WHAT THE TASK ASKS
What are the lines, word for word, from the line with "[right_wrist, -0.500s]" up to and including the line with "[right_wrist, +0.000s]" in the records below? Omit the pictures.

Excerpts from a dataset:
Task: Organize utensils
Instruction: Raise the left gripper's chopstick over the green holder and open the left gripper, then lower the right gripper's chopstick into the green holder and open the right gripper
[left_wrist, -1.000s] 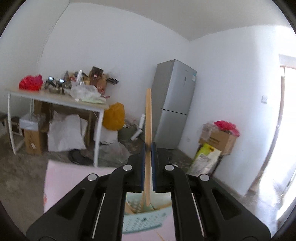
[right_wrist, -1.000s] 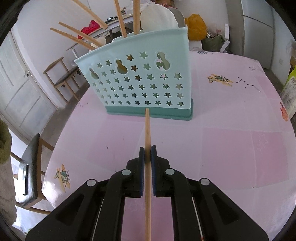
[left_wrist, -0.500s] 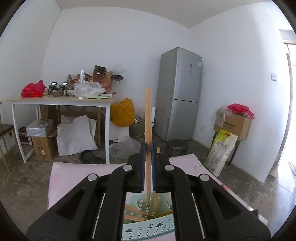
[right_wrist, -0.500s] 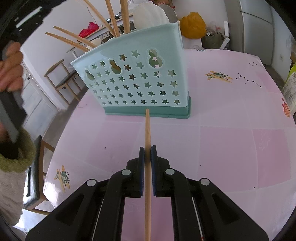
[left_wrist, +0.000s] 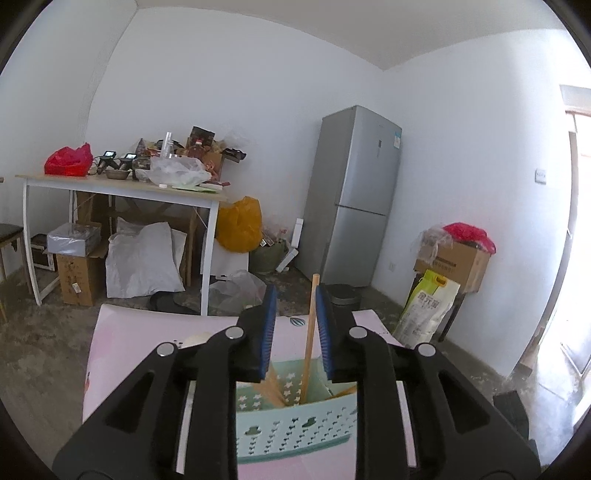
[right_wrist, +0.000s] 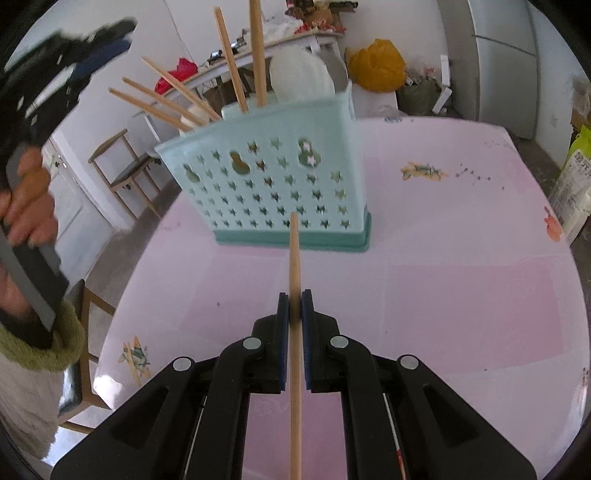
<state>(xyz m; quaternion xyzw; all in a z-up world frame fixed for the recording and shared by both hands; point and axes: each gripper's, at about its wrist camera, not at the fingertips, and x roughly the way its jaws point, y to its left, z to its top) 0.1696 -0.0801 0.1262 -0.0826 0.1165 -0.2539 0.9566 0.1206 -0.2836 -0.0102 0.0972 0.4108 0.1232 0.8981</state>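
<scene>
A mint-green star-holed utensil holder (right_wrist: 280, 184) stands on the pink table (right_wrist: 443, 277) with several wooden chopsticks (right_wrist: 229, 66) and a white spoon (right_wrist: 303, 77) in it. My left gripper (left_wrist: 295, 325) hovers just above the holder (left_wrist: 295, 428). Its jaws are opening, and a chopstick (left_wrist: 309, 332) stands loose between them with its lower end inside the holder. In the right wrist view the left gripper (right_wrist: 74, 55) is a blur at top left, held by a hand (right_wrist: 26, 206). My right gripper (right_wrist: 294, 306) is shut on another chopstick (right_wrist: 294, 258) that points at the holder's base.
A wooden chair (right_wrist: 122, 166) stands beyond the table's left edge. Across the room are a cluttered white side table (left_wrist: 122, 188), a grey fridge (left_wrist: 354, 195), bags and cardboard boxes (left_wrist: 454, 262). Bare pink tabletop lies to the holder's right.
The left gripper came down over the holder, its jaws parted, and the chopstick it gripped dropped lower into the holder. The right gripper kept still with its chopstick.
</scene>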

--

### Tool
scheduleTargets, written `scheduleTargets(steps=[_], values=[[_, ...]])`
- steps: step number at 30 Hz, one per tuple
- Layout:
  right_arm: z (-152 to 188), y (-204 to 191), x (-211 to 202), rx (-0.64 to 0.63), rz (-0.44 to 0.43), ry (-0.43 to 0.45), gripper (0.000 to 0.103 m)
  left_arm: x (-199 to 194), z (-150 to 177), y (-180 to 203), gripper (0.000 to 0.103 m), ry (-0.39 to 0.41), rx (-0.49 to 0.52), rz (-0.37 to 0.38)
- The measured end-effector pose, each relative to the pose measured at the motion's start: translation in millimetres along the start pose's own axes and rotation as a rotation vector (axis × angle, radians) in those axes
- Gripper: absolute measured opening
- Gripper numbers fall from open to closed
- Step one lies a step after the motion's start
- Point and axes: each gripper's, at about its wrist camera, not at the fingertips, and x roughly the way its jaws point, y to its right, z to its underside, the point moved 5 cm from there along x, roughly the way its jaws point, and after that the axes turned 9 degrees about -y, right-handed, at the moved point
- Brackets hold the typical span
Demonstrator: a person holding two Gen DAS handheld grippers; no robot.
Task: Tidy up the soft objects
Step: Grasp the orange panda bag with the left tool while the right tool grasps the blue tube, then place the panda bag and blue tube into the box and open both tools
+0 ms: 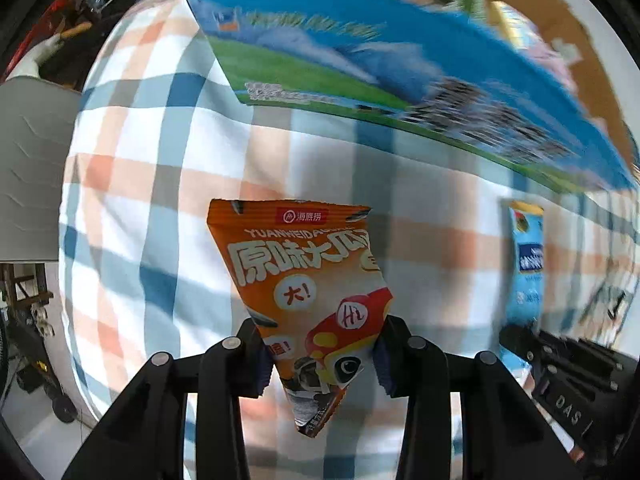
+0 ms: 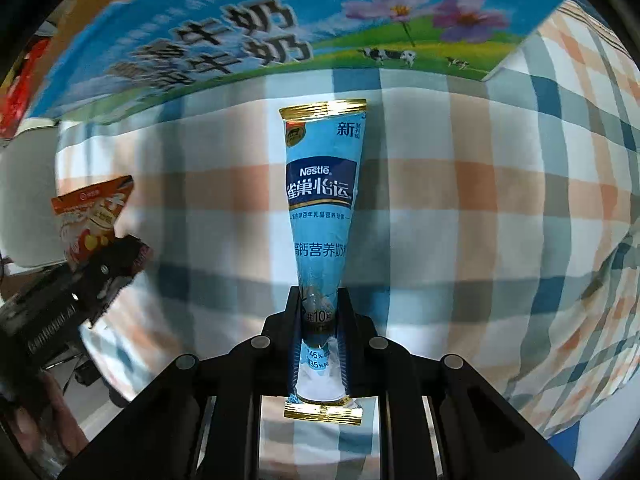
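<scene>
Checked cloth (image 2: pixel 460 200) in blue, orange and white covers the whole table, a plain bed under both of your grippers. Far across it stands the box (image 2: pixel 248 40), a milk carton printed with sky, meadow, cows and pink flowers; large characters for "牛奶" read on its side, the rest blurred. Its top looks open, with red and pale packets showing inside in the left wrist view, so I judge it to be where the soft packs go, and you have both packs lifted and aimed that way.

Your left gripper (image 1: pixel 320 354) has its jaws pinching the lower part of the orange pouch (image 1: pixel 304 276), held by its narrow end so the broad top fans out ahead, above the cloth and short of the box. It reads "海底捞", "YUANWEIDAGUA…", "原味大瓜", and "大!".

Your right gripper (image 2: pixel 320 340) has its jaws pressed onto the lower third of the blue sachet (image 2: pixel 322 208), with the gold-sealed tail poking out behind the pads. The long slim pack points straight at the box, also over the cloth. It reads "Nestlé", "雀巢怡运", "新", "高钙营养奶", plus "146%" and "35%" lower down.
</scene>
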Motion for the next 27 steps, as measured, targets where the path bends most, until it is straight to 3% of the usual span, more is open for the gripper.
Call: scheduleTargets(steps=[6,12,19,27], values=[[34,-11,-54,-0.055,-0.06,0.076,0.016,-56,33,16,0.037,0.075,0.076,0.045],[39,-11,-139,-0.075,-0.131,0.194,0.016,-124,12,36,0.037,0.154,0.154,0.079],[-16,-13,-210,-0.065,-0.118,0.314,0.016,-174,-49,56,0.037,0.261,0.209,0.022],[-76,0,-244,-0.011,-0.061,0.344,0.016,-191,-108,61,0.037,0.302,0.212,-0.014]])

YOUR SOLUTION
[right_wrist, -0.500s] 
[left_wrist, +0.000s] 
[right_wrist, +0.000s] 

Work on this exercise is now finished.